## Material supplied
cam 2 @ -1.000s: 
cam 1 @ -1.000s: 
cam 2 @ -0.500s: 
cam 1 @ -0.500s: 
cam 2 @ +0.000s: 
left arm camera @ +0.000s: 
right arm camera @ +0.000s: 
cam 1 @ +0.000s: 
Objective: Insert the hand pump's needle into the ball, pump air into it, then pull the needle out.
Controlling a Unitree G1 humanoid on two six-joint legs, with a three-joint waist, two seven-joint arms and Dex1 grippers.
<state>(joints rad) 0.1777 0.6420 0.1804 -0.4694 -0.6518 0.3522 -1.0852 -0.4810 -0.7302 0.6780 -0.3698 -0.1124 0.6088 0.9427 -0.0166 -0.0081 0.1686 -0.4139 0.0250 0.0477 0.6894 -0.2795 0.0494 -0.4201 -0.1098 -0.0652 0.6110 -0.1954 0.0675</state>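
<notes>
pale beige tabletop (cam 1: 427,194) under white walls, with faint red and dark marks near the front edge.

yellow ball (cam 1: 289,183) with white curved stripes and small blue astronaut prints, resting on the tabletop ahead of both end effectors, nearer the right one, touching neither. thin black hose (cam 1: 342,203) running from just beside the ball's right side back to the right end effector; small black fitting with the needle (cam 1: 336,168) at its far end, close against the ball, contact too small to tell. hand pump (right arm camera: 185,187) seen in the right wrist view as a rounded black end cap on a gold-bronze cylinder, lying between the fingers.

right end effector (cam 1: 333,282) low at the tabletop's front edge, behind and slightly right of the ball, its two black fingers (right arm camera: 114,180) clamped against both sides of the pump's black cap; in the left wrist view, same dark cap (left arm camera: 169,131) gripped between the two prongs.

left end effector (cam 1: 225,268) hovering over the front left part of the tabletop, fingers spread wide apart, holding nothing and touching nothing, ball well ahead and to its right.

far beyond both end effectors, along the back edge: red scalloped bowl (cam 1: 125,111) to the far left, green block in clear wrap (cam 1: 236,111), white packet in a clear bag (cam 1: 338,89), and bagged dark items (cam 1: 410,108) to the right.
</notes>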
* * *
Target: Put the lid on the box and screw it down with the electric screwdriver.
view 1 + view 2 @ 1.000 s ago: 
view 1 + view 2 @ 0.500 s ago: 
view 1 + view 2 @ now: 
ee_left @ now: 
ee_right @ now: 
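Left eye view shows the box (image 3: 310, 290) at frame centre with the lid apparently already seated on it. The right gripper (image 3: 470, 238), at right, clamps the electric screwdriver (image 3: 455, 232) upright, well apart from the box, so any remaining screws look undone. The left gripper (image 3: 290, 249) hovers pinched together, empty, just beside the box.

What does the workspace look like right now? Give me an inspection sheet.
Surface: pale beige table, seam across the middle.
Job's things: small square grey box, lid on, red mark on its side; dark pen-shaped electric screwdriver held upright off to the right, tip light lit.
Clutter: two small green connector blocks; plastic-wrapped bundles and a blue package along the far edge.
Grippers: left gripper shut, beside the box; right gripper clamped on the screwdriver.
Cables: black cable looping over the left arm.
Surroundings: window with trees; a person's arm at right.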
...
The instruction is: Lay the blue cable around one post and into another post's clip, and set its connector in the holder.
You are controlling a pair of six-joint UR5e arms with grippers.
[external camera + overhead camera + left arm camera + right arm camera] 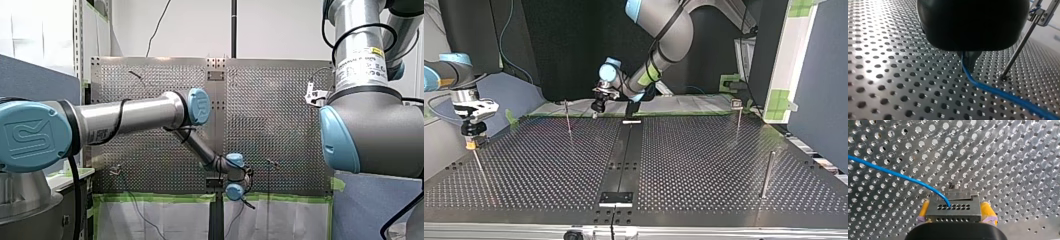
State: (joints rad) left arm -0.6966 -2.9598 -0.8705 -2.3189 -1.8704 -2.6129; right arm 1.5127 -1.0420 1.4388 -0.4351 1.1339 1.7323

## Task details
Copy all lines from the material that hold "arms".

## Result of the exercise
Controlling a Unitree G1 humanoid on two six-joint legs, with a three-joint waist, two seven-joint arms and Dex1 grippers.
You are controlling a pair of six-joint UR5e arms with grippers.

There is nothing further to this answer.